--- PROVIDED ENTRIES Enclosed Below ---

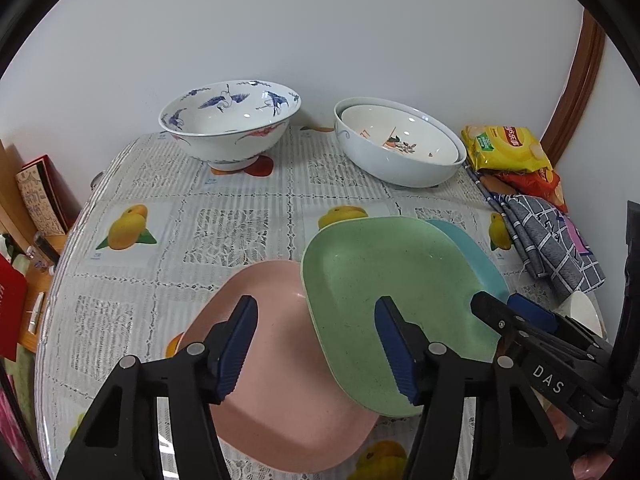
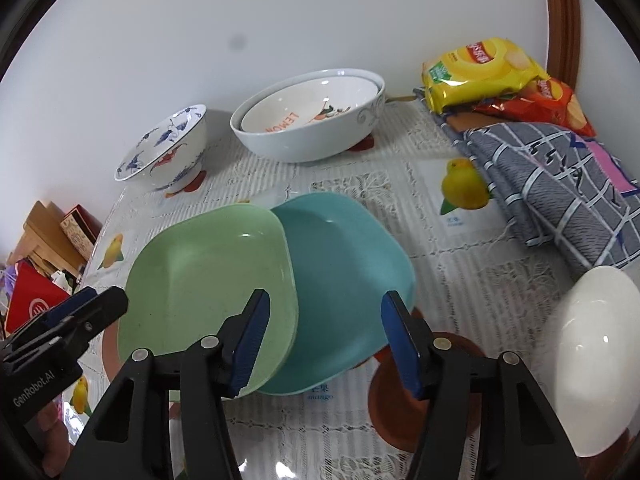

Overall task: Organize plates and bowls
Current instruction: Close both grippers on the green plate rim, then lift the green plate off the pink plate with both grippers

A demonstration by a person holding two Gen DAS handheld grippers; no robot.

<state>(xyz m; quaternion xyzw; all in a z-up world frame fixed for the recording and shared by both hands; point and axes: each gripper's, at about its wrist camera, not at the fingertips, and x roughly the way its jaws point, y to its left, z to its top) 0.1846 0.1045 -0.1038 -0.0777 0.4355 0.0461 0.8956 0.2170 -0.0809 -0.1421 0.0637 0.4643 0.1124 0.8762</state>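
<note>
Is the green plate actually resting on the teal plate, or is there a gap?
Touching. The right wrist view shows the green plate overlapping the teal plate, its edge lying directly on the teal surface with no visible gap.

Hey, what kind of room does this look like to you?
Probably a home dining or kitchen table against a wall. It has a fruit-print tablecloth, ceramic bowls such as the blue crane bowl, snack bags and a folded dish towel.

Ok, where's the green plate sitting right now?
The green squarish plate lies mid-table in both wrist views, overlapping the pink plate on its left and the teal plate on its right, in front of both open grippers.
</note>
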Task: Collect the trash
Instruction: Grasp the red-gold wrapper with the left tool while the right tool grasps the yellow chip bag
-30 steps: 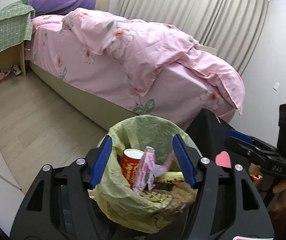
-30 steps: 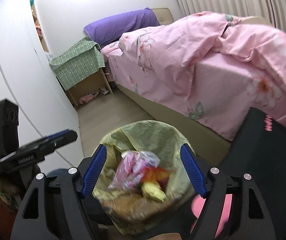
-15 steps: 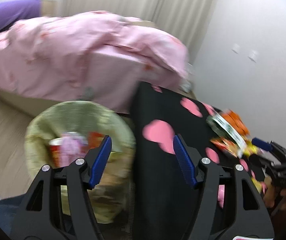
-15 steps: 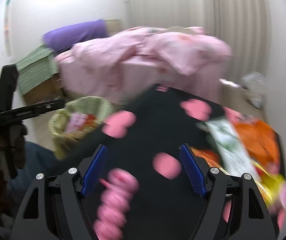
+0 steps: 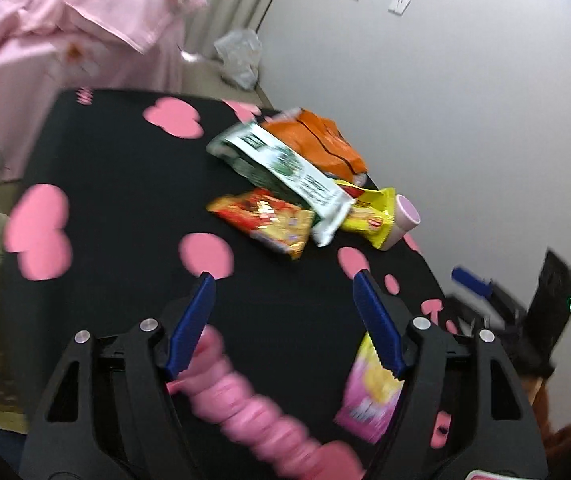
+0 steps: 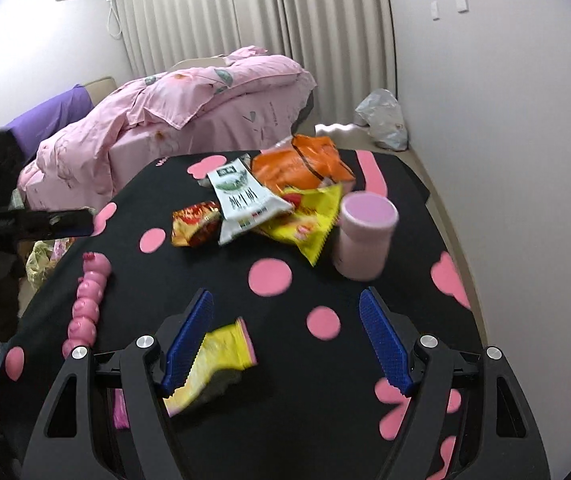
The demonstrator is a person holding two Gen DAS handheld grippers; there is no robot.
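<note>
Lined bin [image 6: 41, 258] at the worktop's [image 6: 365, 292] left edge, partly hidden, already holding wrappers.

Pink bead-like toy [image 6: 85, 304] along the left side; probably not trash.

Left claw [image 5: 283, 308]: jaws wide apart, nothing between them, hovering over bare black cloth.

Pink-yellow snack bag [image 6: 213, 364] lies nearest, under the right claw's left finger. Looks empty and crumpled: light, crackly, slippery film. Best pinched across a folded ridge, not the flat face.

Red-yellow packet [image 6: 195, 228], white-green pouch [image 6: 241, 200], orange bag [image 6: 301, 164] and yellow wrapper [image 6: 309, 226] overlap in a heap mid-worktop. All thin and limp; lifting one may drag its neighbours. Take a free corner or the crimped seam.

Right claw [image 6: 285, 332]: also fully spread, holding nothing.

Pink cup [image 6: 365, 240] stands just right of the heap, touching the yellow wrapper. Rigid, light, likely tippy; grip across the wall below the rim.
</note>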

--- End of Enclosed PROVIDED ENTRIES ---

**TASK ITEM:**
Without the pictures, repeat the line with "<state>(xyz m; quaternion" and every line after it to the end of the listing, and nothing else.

**RESULT:**
<state>(xyz m; quaternion xyzw; all in a z-up world frame fixed for the recording and shared by both hands; point and axes: each gripper's, at about its wrist camera, not at the fingertips, and x roughly the way its jaws point, y to its left, z to its top) 0.1846 0.1045 -0.1038 -0.0777 0.4355 0.0461 0.8956 0.2170 -0.0809 -0.1421 0.0637 0.4643 0.1124 0.8762</state>
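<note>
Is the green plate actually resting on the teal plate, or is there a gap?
Touching. The right wrist view shows the green plate overlapping the teal plate, its edge lying directly on the teal surface with no visible gap.

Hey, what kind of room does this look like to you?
Probably a home dining or kitchen table against a wall. It has a fruit-print tablecloth, ceramic bowls such as the blue crane bowl, snack bags and a folded dish towel.

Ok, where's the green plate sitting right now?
The green squarish plate lies mid-table in both wrist views, overlapping the pink plate on its left and the teal plate on its right, in front of both open grippers.
</note>
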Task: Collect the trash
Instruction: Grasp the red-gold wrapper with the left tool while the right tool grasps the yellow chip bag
-30 steps: 
-30 steps: 
-15 steps: 
-15 steps: 
+0 steps: 
+0 steps: 
The demonstrator is a person holding two Gen DAS handheld grippers; there is no robot.
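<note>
Lined bin [image 6: 41, 258] at the worktop's [image 6: 365, 292] left edge, partly hidden, already holding wrappers.

Pink bead-like toy [image 6: 85, 304] along the left side; probably not trash.

Left claw [image 5: 283, 308]: jaws wide apart, nothing between them, hovering over bare black cloth.

Pink-yellow snack bag [image 6: 213, 364] lies nearest, under the right claw's left finger. Looks empty and crumpled: light, crackly, slippery film. Best pinched across a folded ridge, not the flat face.

Red-yellow packet [image 6: 195, 228], white-green pouch [image 6: 241, 200], orange bag [image 6: 301, 164] and yellow wrapper [image 6: 309, 226] overlap in a heap mid-worktop. All thin and limp; lifting one may drag its neighbours. Take a free corner or the crimped seam.

Right claw [image 6: 285, 332]: also fully spread, holding nothing.

Pink cup [image 6: 365, 240] stands just right of the heap, touching the yellow wrapper. Rigid, light, likely tippy; grip across the wall below the rim.
</note>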

With this, the answer is finished.